9.3M smartphones shipped in Q2 2013; Micromax closing in on Samsung for no.1 spot, riding the 'phablet' wave: IDC
The Indian smartphone market almost tripled its shipments year on year (YoY) in the second quarter of 2013. Vendors shipped a total of 9.3 million smartphones in the quarter, in comparison to 3.5 million units shipped in the year before quarter. In 2013 alone, the second quarter grew by more than 50 per cent over the units shipped in the first quarter, led by the 5.0 - 6.99 inch screen size smartphones or phablets, as we call them.
These devices grew 17 times YoY and their share steadily rose to almost one-third (30 per cent) of the total smartphone market in Q2 2013, according to a report by International Data Corporation (IDC). As the largest feature phone market in APeJ (Asia Pacific except Japan) and second largest for smartphones, India recorded a 21 per cent growth YoY and a 4 per cent growth quarter over quarter (QoQ) for total mobile phones. Feature phones constituted of 85 per cent of the total market in Q2 2013.
Local vendors shine
While big guys like Samsung and Nokia still dominated the Indian market, their share has been steadily dropping, mainly driven by intense competition from local vendors. Among the local vendors, most of the larger ones (like Micromax, Karbonn, Intex and Lava, etc.) have successfully transitioned their lead in feature phones to smartphones. In fact, they accounted for over half of the total smartphone market in the quarter.
"The growth in the India smartphone market is driven by consistent performance by local vendors who accounted for more than half of the total smartphone market in Q2 2013. These vendors have been scaling up operations owing to rising migration of the user base from feature phones to smartphones," said Manasi Yadav, senior market analyst at IDC India.

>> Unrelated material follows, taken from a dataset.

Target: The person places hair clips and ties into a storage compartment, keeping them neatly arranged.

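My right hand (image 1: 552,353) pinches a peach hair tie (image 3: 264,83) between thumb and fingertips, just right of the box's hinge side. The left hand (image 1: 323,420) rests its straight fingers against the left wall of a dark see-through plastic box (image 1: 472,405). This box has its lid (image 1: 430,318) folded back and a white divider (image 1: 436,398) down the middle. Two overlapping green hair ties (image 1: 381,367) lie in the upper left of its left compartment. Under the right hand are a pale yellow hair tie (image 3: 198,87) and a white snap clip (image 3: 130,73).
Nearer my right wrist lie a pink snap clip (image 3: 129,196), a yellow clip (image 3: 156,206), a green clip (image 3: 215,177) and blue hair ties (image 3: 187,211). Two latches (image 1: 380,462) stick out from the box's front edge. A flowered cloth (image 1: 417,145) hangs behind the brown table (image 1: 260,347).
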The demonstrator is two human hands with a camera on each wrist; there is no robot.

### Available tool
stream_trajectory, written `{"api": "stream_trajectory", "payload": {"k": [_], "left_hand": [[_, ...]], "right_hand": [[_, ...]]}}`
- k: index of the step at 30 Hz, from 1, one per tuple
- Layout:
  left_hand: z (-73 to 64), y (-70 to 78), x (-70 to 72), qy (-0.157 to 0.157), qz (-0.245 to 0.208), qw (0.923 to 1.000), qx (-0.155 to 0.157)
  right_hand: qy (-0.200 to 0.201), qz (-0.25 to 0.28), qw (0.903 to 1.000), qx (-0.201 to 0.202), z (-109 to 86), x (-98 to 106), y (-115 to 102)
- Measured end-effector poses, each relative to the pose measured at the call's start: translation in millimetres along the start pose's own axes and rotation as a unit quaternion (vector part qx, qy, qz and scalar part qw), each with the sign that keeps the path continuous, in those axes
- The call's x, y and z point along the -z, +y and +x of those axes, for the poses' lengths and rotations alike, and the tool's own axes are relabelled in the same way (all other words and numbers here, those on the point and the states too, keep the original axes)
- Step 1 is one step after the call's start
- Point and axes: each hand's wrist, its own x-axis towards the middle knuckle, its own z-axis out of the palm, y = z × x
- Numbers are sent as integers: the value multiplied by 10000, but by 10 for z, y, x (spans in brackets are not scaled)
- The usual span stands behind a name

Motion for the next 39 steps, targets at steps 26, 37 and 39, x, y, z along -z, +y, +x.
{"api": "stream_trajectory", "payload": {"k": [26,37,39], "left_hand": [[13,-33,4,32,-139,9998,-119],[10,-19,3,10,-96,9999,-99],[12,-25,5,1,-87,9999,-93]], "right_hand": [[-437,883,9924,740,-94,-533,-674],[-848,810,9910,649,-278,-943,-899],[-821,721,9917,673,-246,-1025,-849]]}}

Micromax taking the battle to Samsung
Samsung maintained its leadership spot in the second quarter, with the newly launched Galaxy Star bringing in huge volumes at the low end. The other mid-tier smartphones, the cash-back, and zero per cent interest equated monthly installment (EMI) schemes also worked in favor of Samsung over the last quarter, specifically for high end products like Galaxy Note II.

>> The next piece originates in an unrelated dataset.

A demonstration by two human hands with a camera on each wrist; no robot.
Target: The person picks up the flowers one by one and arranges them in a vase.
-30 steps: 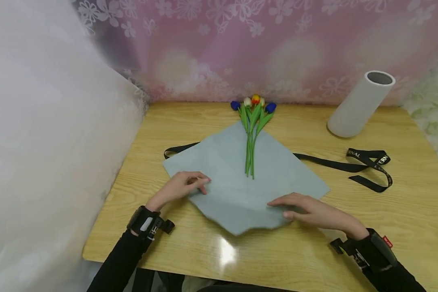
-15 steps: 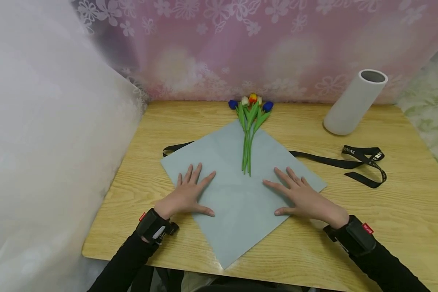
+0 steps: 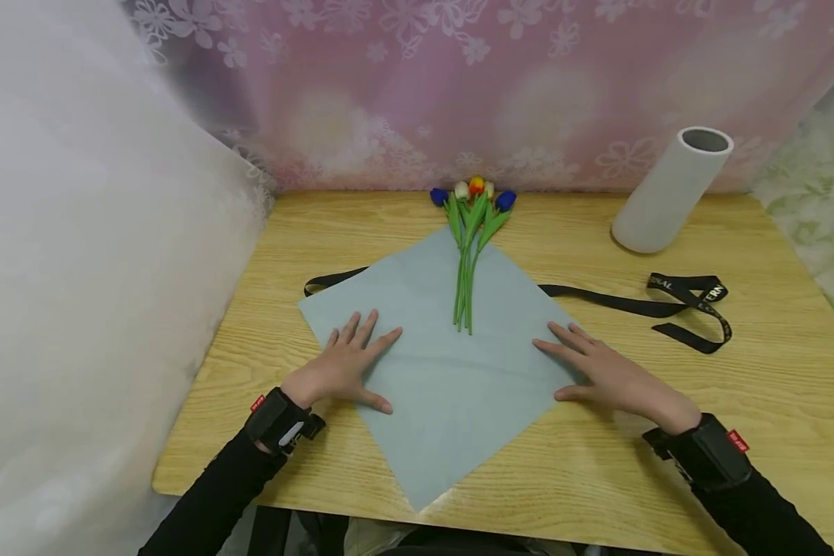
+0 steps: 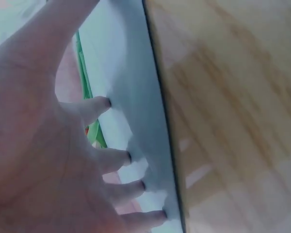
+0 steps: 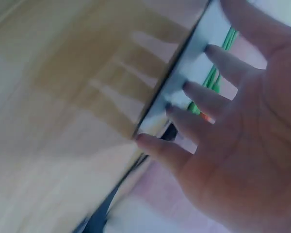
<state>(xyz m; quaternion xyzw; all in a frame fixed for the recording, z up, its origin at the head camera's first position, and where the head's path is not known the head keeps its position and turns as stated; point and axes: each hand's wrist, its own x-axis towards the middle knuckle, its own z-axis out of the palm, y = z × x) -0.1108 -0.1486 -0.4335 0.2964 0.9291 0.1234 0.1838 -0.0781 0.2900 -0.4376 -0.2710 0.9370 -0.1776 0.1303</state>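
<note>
Grey-blue sheet (image 3: 431, 417) is lying unfolded, tulips (image 3: 467, 245) already resting across its far corner, ribbon (image 3: 615, 304) extending untied past its edges. Left hand (image 3: 340, 371) and right hand (image 3: 611, 378) are touching its sides, fingers released.

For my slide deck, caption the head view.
Both hands spread at the edges of grey-blue paper, tulips lying over its far corner, black ribbon emerging from either side.

On the tabletop (image 3: 208, 432) here, a sheet (image 3: 445, 432) lies cornerwise, the left hand (image 3: 337, 372) on its left edge, the right hand (image 3: 611, 378) at its right. Tulips (image 3: 474, 220) lie on it, heads past its far corner. A ribbon (image 3: 611, 303) passes beneath, coming out both sides. Behind its right end stands a vase (image 3: 670, 193); a curtain (image 3: 403, 116) hangs behind everything.
</note>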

However, Micromax stayed steady at the number two spot and the company crossed the two million units mark in shipment numbers. While Samsung led with a 26 per cent market share, Micromax closely followed with a 22 per cent share. The homegrown vendor is banking on the wave of phablet-driven smartphone adoption and is pushing its Canvas range of devices, with bigger screens and better imaging capabilities.
Top five vendors in the country
Along with Samsung and Micromax, vendors like Karbonn, Nokia and Sony completed the list of the top five players.

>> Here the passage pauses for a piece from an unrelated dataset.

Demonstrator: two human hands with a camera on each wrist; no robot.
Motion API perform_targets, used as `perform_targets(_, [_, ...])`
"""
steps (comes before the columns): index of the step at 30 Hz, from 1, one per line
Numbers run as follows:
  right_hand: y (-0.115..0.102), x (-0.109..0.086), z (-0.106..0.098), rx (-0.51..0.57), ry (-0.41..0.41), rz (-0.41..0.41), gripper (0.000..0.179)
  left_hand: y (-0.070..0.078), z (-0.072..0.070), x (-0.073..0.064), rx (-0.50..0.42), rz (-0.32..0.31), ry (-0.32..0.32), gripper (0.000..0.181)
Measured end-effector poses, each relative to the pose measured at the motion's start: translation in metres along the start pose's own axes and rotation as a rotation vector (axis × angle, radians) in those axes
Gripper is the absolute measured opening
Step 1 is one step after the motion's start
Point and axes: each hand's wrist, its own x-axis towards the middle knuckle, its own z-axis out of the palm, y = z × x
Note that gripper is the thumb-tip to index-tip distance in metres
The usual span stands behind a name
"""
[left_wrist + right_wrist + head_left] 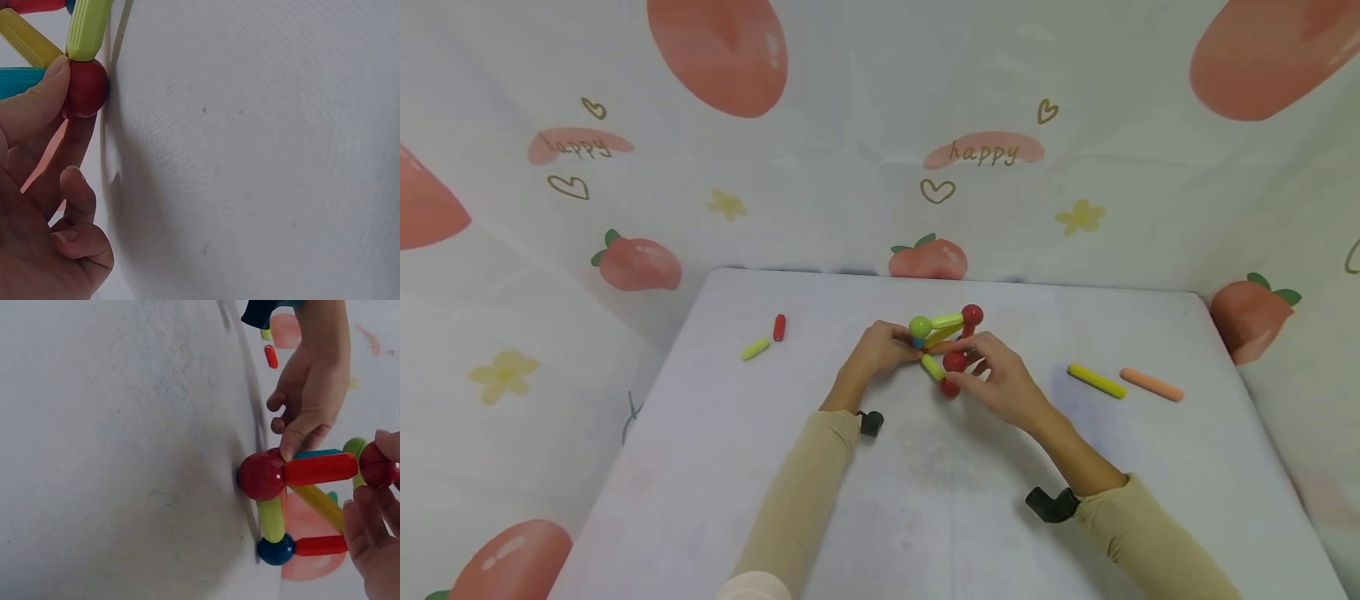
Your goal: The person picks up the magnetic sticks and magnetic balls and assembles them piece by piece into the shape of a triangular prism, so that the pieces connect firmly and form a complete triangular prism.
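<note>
Between the hands stands a frame of coloured rods and balls. My left hand (880,346) pinches a red ball (87,89) at its base between thumb and finger; a lime rod (89,28), a yellow rod (28,37) and a blue rod (19,81) meet there. My right hand (1000,379) pinches an upper red ball (377,465) at the end of a red rod (322,469). Below that rod sits another red ball (261,476), joined by a lime rod to a dark blue ball (276,549). A green ball (920,327) tops the far left corner.
On the table's left lie a short red rod (779,327) and a short lime rod (756,349). To the right are a long yellow rod (1097,381) and a long orange rod (1152,384). A printed cloth (850,192) hangs behind the white table (700,500).
</note>
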Motion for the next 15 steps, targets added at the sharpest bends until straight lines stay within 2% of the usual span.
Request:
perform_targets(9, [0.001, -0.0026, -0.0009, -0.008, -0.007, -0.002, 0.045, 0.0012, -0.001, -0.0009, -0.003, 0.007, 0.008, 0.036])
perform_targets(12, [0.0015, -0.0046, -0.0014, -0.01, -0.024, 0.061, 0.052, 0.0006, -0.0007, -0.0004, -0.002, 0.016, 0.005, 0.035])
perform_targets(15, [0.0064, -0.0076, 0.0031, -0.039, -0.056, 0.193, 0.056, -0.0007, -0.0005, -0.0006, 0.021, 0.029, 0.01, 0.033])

Karbonn: Smartphone shipments for Karbonn increased steadily over the last quarter, and apart from its 'A' series of smartphone devices, the newly launched Titanium range are also picking up. What's worked for the company is the fact that its devices boast of high specifications at competitive prices, a must have in a price-sensitive consumer market like India.
Nokia: With the company's decision to discontinue Symbian devices, the entire focus moved to Lumia range of smartphones. The recently launched Lumia 520 helped Nokia pick up volumes towards the lower end.
Sony: The company regained the fifth position, with its mid-tier range of phones doing well, and the lower-end dual SIM phones adding growth.
"The key for growth in this market, as with most emerging markets, is a low-priced phone equipped with a large screen and dual SIM slots. The dual SIM phenomena, which had accelerated the growth of local vendors in feature phone, turned to dual SIM smartphones flooding the Indian market. Topped with an attractive sub $200 price tag, these smartphones are highly attractive," said Kiranjeet Kaur, senior market analyst at IDC's client devices group.
This was evident from the fact that sub $200 smartphones accounted for two-thirds of the total smartphone market in the second quarter.